Tuesday, June 15, 2010

A Future and a Hope

I've been suffering from a discouraging, debilitating exhaustion as I struggle to lose weight.  I've begun taking a statin which has caused muscle aches, I've been fretting more than usual about my ability to continue to care for Mom as her level of need increases, and I am just...so...tired. 

Today in the car as we were on the way home from a grocery buying expedition, I turned to my husband and said, “How does anyone have energy to accomplish anything? How does anyone ever build a house or landscape a yard or plant a garden? How did Mother Teresa find strength to nurse the sick and feed the hungry? For that matter, how do evil dictators find the energy to take over countries and carry out their dastardly plots—think how much energy that must take? I'm so exhausted that I can't even figure out how to just take care of my home responsibilities, much less accomplish anything impressive.” 

I lapsed to silence and stared out the car window.  I prayed for help, and then scribbled the following words onto the back of the grocery list:  
"There are no perfect solutions this side of Glory, but in the midst of every solution, at the heart of every outcome; there is God."  

I came home and crawled into bed, still fully dressed.  I was feeling that I'd always been exhausted, would always be exhausted, and despite the Lord's encouragement given me on our way home, my thought processes went something like this:  "What's the use, why try; and really, who cares?  All I have to do is to make it through this world and then head home to be with Jesus, which after all the Apostle Paul said, '...is better by far.'"  I fell asleep and slept soundly for two hours.  

When I awoke this Scripture was in mind, ""Get up and eat, for the journey is too much for you" (1 Kings 19:7).  

I didn't move.  "I'm on a diet, Lord," I reminded Him.  

Then, a bit nervous for speaking to the Almighty in a flippant tone, I said, "I guess You already knew that." 

I pulled my computer onto my lap and found 1 Kings 19 at Biblegateway.  The prophet Elijah is frightened for his life, discouraged, and exhausted.  He flees to the desert and falls asleep, and an angel awakens him with instructions to eat.  

And so I came downstairs, fixed myself a generous plate of leftovers from the fridge (keeping in mind that Elijah went in the strength of his angelic meal for 40 days, I assumed the Lord intends me to reinstate portion control tomorrow), and sat down in front of the TV.  President Obama was just finishing his address from the Oval Office regarding the crisis caused by the oil disaster in the gulf, and I switched on the set in time to hear him say the following words, a quote from a former fisherman and priest regarding the annual blessing of the fleet of fishing boats that head out into the gulf each year, some of them for months at a time:  

"The blessing is not that God has promised to remove all obstacles and dangers.  The blessing is that He is with us always; a blessing that's granted even in the midst of the storm."    

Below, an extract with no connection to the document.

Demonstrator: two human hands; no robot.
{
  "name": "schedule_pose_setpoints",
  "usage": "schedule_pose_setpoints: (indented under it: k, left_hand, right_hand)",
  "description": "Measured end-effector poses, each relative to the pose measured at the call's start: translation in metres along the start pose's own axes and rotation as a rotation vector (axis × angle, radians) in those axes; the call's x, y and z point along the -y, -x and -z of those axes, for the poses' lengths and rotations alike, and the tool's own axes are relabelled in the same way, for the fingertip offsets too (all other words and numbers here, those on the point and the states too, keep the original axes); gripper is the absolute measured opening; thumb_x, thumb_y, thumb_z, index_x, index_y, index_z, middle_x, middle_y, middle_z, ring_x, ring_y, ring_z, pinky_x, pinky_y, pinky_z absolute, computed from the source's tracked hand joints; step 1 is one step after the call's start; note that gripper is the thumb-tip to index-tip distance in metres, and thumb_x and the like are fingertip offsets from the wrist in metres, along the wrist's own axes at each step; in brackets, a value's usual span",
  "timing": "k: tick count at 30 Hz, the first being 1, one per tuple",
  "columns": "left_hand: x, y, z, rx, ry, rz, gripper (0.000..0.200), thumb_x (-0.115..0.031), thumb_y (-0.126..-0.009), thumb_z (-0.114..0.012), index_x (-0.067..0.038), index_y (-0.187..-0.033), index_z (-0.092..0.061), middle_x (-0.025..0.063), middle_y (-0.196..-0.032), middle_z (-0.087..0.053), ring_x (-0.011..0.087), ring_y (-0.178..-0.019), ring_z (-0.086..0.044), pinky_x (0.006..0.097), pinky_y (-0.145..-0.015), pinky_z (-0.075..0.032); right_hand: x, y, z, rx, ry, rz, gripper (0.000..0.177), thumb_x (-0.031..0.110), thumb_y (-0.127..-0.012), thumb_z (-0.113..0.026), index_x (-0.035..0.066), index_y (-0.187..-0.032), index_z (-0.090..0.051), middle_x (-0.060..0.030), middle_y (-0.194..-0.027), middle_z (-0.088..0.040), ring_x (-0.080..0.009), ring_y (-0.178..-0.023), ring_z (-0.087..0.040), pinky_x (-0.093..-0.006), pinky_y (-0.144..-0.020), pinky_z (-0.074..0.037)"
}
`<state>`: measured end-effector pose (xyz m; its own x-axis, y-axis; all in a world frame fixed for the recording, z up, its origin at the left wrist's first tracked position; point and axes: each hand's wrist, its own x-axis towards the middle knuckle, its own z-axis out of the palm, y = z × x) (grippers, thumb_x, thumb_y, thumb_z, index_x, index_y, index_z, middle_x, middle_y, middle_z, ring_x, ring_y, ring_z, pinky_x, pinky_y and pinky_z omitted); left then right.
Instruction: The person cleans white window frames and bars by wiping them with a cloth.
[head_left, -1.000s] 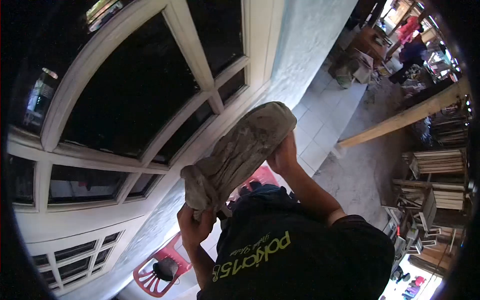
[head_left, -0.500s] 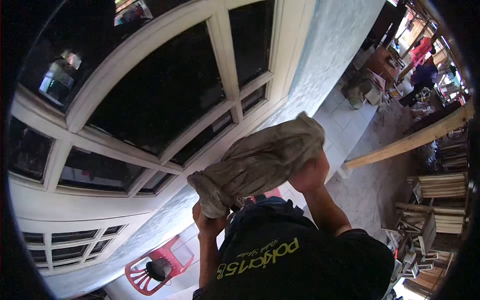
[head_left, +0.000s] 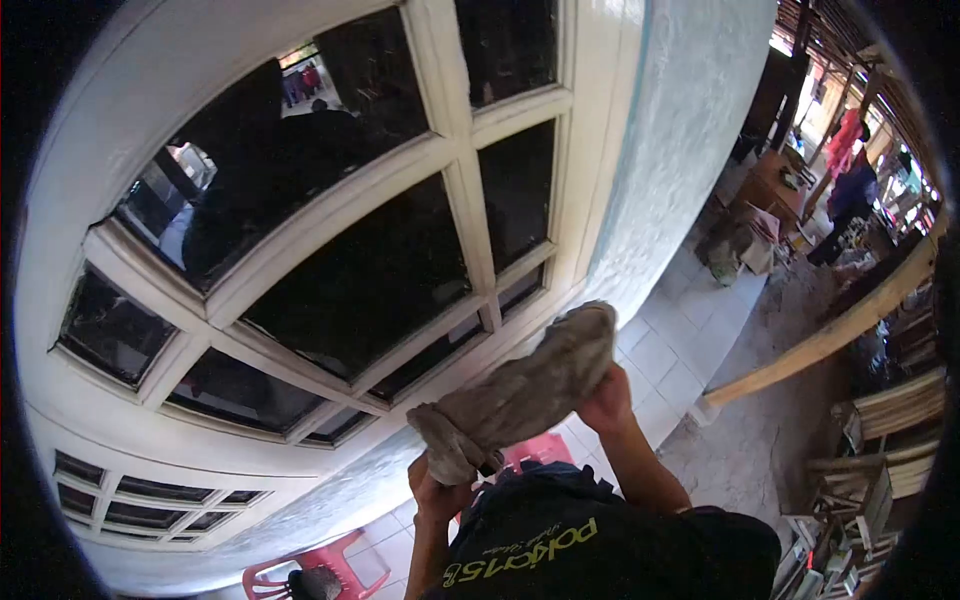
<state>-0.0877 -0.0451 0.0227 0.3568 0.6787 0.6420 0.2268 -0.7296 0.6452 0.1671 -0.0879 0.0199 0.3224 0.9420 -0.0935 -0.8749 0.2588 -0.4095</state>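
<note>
A grey-brown cloth (head_left: 530, 390), crumpled and dirty-looking, stretches between my hands in front of my dark shirt. My left hand (head_left: 440, 492) is closed round its bunched lower left end. At the upper right end my right hand (head_left: 606, 400) grips the cloth's edge, its fingertips hidden behind the fabric. Just beyond the cloth stands a white-framed window (head_left: 455, 150) with dark glass panes, close in front of me.
A pale blue-white wall (head_left: 690, 130) runs beside the window. Red plastic chairs (head_left: 345, 562) stand below on the tiled floor (head_left: 655, 365). A wooden beam (head_left: 820, 335) slants at right, near stacked timber (head_left: 905, 410). Farther back is a brown wooden table (head_left: 772, 182).
The view has tilted up, showing more window. The cloth sits lower in view and looks narrower, and its right end has dropped with my right hand. Both hands still hold it.
</note>
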Motion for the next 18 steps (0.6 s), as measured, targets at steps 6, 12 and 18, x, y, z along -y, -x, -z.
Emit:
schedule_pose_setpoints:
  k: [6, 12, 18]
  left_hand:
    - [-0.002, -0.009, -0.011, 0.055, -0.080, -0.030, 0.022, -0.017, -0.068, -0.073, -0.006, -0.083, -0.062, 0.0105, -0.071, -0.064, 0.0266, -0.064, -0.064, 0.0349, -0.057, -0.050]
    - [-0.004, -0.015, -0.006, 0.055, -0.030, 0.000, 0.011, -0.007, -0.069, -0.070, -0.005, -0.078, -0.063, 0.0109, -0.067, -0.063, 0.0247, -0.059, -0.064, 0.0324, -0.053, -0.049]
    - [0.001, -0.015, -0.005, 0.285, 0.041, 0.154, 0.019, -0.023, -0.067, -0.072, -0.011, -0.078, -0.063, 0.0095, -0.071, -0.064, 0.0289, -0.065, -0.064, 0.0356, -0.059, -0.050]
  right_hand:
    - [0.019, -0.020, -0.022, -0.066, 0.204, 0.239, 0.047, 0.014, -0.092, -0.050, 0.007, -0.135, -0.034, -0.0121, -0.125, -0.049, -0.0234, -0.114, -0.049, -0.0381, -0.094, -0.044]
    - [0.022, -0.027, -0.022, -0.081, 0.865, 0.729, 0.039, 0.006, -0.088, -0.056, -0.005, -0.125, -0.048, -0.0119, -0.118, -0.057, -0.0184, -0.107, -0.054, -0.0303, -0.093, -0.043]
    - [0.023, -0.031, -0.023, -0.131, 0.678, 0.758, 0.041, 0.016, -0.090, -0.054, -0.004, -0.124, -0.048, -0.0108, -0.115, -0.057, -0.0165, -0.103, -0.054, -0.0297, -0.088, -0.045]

Tears began to roll down my face as I recognized the similarity between the thought that had come to my mind in the car on our way home this afternoon and the president's words.  Sometimes I'm a little bit slow on the uptake.  Today it took an affirmation of the Lord's words given through the President of the United States for me to get the message.  

Thank You Lord.  Thank You for being our future and our hope.  Thank You for Your unfailing presence with us.  

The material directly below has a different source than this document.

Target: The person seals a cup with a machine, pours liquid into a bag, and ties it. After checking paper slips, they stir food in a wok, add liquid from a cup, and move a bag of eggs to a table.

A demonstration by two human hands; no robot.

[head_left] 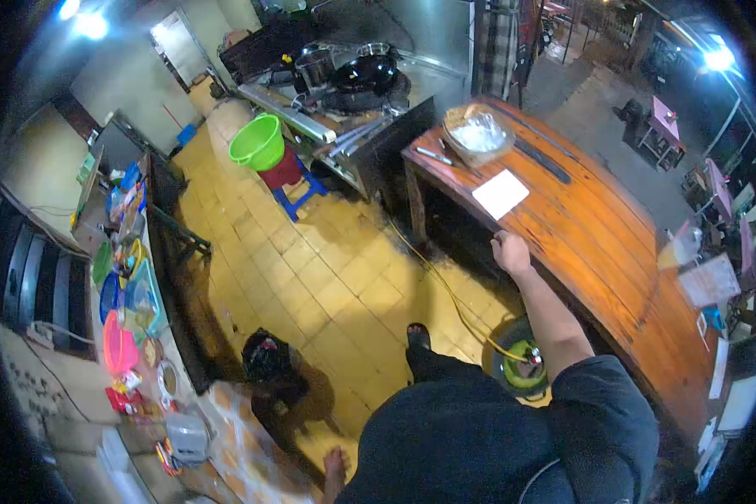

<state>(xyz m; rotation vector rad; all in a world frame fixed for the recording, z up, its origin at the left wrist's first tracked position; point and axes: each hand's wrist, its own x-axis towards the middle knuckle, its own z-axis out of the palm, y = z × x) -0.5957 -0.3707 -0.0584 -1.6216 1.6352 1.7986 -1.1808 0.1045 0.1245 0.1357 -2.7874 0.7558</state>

Scripture:  "'For I know the plans I have for you,' declares the LORD, "plans to prosper you and not to harm you, plans to give you hope and a future,'"  (Jeremiah 29:11).   


  1. Once again, Linda, you sort through all our frustrations, fears, hurts and selfishness and find the true heart of the matter. I often turn to that scripture from Jeremiah when I feel discouraged.

  2. Love this post. I spend so much time searching for "perfect solutions" when I should be searching for God. Thank you for the encouragement.